I have spent my career learning from women the ways in which we as individuals and as policy makers need to step up to make their hard jobs easier, with equal pay, equal opportunity, and workplaces and homes free from violence and harassment. I know how critical women’s health issues and basic women’s rights are. That has been a constant through my career, and as President, that work will continue. And I will continue to learn from women, to listen to women, to support women, and yes, to make sure women’s voices are heard.

We have a lot of work to do. From confronting online harassment, abuse, and stalking, to ending the rape kit backlog, to addressing the deadly combination of guns and domestic violence.

We need to protect and empower the most marginalized communities, including immigrant and indigenous women, trans women, and women of color.

We need to make putting an end to gender-based violence in both the United States and around the world a top priority.

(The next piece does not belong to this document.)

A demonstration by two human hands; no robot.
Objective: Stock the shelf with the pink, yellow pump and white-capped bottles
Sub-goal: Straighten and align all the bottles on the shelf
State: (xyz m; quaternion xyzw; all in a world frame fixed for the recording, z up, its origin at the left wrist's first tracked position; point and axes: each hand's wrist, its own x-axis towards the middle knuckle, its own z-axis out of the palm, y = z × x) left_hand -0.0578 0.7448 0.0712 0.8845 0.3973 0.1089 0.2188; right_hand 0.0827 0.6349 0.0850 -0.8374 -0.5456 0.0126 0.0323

I started my work over 25 years ago with the passage of the Violence Against Women Act. As president, I’m committed to finishing the job.”

 

109 thoughts on “Biden Offers Limited Release From The Archives While Refusing To Open His Delaware Records”

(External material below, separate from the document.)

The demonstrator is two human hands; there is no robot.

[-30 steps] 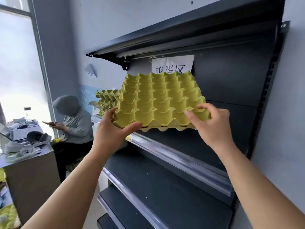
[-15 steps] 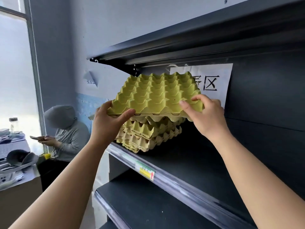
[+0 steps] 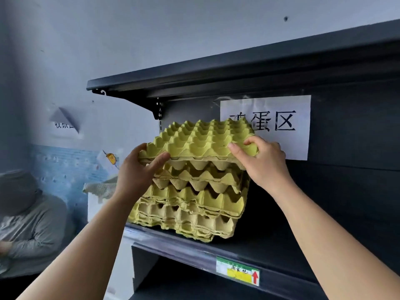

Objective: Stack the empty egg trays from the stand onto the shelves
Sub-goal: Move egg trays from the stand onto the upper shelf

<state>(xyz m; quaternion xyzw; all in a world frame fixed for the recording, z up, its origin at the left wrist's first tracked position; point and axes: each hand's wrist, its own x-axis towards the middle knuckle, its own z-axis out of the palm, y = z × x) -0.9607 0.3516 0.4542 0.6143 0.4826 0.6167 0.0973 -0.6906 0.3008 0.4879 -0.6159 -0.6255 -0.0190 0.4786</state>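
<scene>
Head view, step: placing. The yellow-green moulded-pulp egg tray [image 3: 201, 139] sits level on top of the stack of like trays [image 3: 190, 208] on the dark metal shelf [image 3: 270, 245].
Left hand [image 3: 138, 176]: fingers curled round the tray's near-left corner, gripping it.
Right hand [image 3: 262, 163]: fingers curled over the near-right corner, gripping it.
Next move: likely square the corners so the cups nest, then let go.
Count: one tray in hand; several nested below, exact number unclear; one white paper sign [image 3: 281, 126]; one green-and-yellow shelf label [image 3: 238, 270].

Paper sign [image 3: 287, 135] partly hidden behind top tray [image 3: 201, 140] (shelf label [image 3: 237, 271] illegible).
</scene>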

  1. If he doesn’t release them in full unredacted he is hidding something he has done that was criminal and needs to be removed from running until released

  2. Turley, it is not April 1st anymore. But I do understand that on your blog, you can fool the trump people all the time. Everytime.

  3. So now we know where the dirt is buried and more importantly that there is dirt. Just like Warren opened her spotless records from public service and is hiding her not so squeaky clean record from outside the government employment.

    1. Cole’s a communist apologist and a hater. (Chinese deaths are low) He’s the human disaster and he’s bad with numbers and even worse with law. Public health is primarily a state issue not a national one. Look at the Dim run states, Juan.

      1. Do tell …..Zeus has proclaimed wrongly as usual maybe he is Prometheus.

      2. “In contrast, this weekend the US death toll will hit 65,000, and the Los Alamos National Laboratory predict we could see 100,000 dead by the end of May, given the low rates of testing and the early reopening of many states. In fact, since many coronavirus patients die at home and are never diagnosed, we could be near 100,000 already, in reality.”

        From Cole’s posting. Doesn’t seem like a stretch.

  4. Love you, Jonathan. But the weight of the evidence of his former staffers? Really? C’mon, you do not believe that. He would not need toadies saying stuff if he opened the files. Love you are so unbiased in your views, but this a little too much of that for the purpose of being that. Obviously former staffers have a reason to have foggy memories.

  5. Well hell, Trump is the president and still didn’t release his tax returns.

  6. “I understand the passions of the moment, but I would say to those senators, your words have meaning. Millions of Americans listen carefully to you. Given comments like those, is it any surprise that people have been willing to do anything to make any physical threat against my family, to send any violent e-mail to my wife, to make any kind of allegation against me and against my friends. To blow me up and take me down.

    You sowed the wind. For decades to come, I fear that the whole country will reap the whirlwind.”

    Anyone on the left supporting Joe Biden, do you remember who said those words? Brett Kavanaugh

  7. Great news! Joe Biden has agreed to release all of the files on Tara Reade: two (2) years after he retires from public service; seven (7) years after the U.S. Government finally agrees to release its remaining files on the JFK assassination; or three (3) years after all potentially incriminating documents from both cases are destroyed, whichever comes later. That should put an end to this controversy.